Cité de l’architecture et du patrimoine, 16 octobre 2013- 17 février 2014
A Paris, la Cité de l’architecture et du patrimoine consacre à l’Art déco une vaste et passionnante exposition qui rappelle l’exceptionnelle influence de l’art français dans le monde entier pendant cette période des Années Folles où la France, sortie finalement victorieuse de la Grande Guerre, veut honorer son rang de grande puissance. En réalité, l’Art déco n’est pas né en 1925 avec l’Exposition internationale des Arts Décoratifs et industriels modernes qui se tient à Paris et va, bien plus tard, donner son nom à ce style, quelque peu oublié après 1945, mais suscitant depuis les années 1970 un engouement croissant qui se traduit par le succès des ventes publiques, des campagnes de restauration et de nombreuses expositions partout dans le monde. En fait, dès les années 1900, plusieurs mouvements d’artistes, d’artisans et d’architectes en Grande-Bretagne, en Allemagne et en Autriche questionnent les orientations de l’art décoratif français en promouvant une nouvelle créativité aussi bien artistique que technique.
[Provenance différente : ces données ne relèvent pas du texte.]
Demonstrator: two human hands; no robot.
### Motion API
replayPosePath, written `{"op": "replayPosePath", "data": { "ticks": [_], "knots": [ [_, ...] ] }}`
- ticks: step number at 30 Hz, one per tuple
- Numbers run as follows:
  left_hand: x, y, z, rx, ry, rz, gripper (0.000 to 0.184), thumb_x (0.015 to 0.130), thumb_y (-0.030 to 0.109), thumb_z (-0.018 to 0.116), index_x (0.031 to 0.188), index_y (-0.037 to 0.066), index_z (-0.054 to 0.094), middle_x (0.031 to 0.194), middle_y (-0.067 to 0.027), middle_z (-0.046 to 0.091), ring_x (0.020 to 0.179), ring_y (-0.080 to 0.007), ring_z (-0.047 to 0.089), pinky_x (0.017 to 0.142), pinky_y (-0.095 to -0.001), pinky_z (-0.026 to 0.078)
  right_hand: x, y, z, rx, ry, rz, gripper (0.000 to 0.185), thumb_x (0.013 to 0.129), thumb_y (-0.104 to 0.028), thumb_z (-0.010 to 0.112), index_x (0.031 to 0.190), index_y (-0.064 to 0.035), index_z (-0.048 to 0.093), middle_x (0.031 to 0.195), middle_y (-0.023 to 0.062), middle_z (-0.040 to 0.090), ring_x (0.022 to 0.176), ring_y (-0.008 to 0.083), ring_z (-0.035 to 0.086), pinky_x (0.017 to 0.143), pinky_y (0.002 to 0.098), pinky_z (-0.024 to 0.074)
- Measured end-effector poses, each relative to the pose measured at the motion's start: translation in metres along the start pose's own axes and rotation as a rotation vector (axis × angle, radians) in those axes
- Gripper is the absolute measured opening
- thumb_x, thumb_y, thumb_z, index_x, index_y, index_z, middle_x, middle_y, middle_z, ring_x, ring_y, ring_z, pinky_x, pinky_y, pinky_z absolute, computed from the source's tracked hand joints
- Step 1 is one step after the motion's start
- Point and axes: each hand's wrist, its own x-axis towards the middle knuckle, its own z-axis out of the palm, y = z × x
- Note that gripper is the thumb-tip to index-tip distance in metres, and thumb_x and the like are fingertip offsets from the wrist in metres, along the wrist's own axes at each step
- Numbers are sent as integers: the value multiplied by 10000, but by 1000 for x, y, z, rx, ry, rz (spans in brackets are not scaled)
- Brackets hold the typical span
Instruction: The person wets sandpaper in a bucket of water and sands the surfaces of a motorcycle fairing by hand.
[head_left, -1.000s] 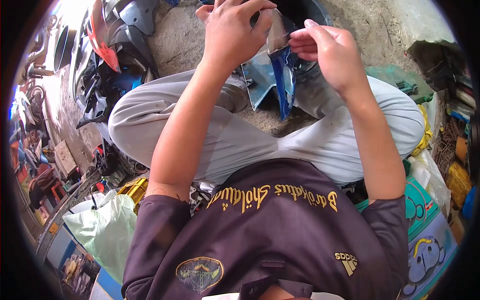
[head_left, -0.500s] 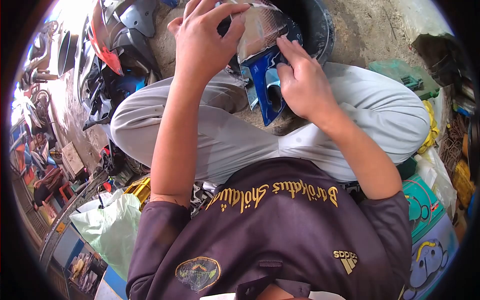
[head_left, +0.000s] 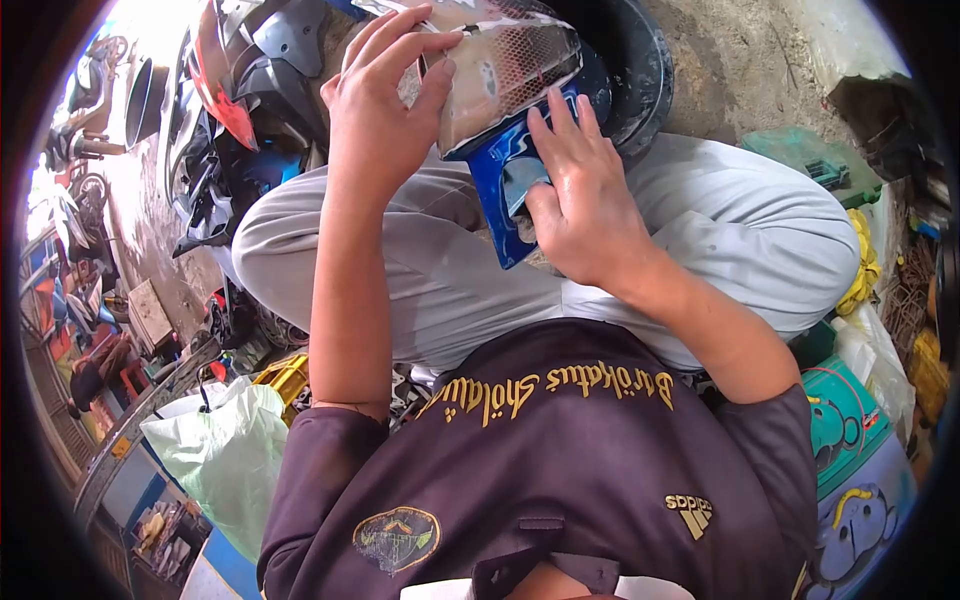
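Currently the panel (head_left: 512,82) is in front of the crossed legs (head_left: 730,235), mesh-patterned section towards the top of the view, blue section nearer the body. Left hand (head_left: 385,115) at the patterned section's left side: fingers curled and spread, thumb and index tips apart, both at the panel. Right hand (head_left: 590,205) on the blue section: fingers extended, slightly apart, fingertips near the seam, thumb bent at the cutout. Can't tell if it's pinching. Black tub (head_left: 650,90) just beside the panel, right side. Dark and red body parts (head_left: 225,105) lie on the ground, left of the left hand.
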Motion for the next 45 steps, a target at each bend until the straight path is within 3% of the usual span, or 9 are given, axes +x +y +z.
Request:
{"op": "replayPosePath", "data": {
  "ticks": [9,14,20,24,28,34,37,40,45],
  "knots": [
    [-4,-2,0,79,134,-53,231,863,149,762,1079,77,803,1369,-92,736,1314,-333,642,1148,-438,476,28,42,-14,173,137,-81,408,951,-132,527,1245,-80,804,1461,317,631,1418,422,577,1234,453,406],
    [-8,-13,13,137,278,-36,267,785,290,849,920,85,742,1258,-71,752,1234,-351,642,1033,-478,501,39,68,-8,367,187,169,415,948,-168,584,1308,-79,770,1405,297,669,1287,397,683,1126,402,511],
    [-10,-8,8,208,248,-169,503,764,462,919,1024,89,704,1158,-79,739,1204,-373,630,1022,-493,488,50,90,-3,432,118,426,447,962,-244,640,1358,-61,736,1196,222,787,1121,308,768,1010,379,560],
    [-9,0,5,205,204,-191,513,794,398,871,1213,141,724,1267,-96,680,1289,-374,565,1054,-532,470,71,110,7,378,122,355,403,987,-268,658,1298,-35,765,987,148,807,882,221,756,861,359,573],
    [-12,-3,4,260,192,-181,501,813,348,840,1279,198,735,1326,-136,629,1283,-402,540,1079,-535,452,109,120,0,626,222,584,334,989,-264,677,1160,-3,796,911,68,773,789,146,685,760,314,538],
    [-12,-8,-6,226,153,-277,520,811,426,908,1169,94,729,1224,-170,632,1227,-406,566,1053,-507,464,193,184,58,848,258,902,347,971,-241,659,1215,-21,771,1141,127,789,1012,227,734,846,400,556],
    [-11,-10,-19,192,90,-307,508,806,377,926,1166,82,723,1192,-170,643,1187,-400,591,1037,-494,475,229,210,115,513,161,834,353,891,-164,614,1149,-14,803,1268,236,763,1230,390,721,1051,446,549],
    [-11,-13,-32,83,36,-397,496,791,311,942,1161,68,716,1182,-158,649,1159,-387,609,1021,-478,486,245,209,149,103,-189,591,466,926,-275,673,1337,-61,724,1421,235,668,1368,406,614,1148,474,500],
    [-9,-14,-41,9,-30,-511,530,763,245,952,1199,63,713,1170,-137,650,1150,-342,625,995,-435,497,217,230,225,-178,-315,407,585,996,-365,667,1538,-152,605,1622,226,513,1527,435,451,1246,516,418]
  ]
}}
La grande exposition sur l’Art déco à la Cité de l’architecture et du patrimoine a trouvé dans les salles du palais de Chaillot un lieu idéal pour plusieurs raisons. D’une part, l’architecture est une composante essentielle de ce style, aussi bien dans le bâti lui-même que dans sa décoration. D’autre part, la Cité présente en permanence une centaine de maquettes parmi lesquelles des créations emblématiques de cette période dont on retrouve un certain nombre dans l’exposition. Enfin, n’oublions pas que le palais de Chaillot, en partie reconstruit par l’architecte Jacques Carlu pour l’Exposition universelle de 1937, peut être qualifié d’Art déco, au moment où celui-ci devient le style officiel de la République française (même si l’Exposition des arts décoratifs de 1925 s’est tenue dans un autre endroit, à proximité du Petit et du Grand Palais).
Les prémices de l’Art déco
L’immense succès populaire de l’Exposition universelle de 1900 avait tout de même laissé, sur le plan stylistique, un certain sentiment d’insatisfaction lié aux limites de l’Art nouveau, l’art décoratif français marquait le pas. D’ailleurs, plusieurs événements comme la première Exposition d’art décoratif moderne en 1902 à Turin ou la création du Deutscher Werkbund en 1907 à Munich promeuvent une nouvelle créativité aussi bien artistique que technique, susceptible de répondre aux aspirations de la société contemporaine. Aussi, André Véra annonce dès janvier 1912 dans la revue L’art décoratif un « nouveau style » qui ne demande qu’à s’épanouir comme le prouvent plusieurs créations des années 1910. C’est ainsi qu’Auguste Perret achève en 1913 le théâtre des Champs-Elysées dont la structure en béton armé autorise un langage architectural simplifié. Une exposition d’art décoratif est même programmée pour 1915, puis pour 1916, avec un nouveau règlement prohibant la présentation de pastiches et de reproductions. Cette exposition aura finalement lieu… en 1925, dans un contexte bien différent.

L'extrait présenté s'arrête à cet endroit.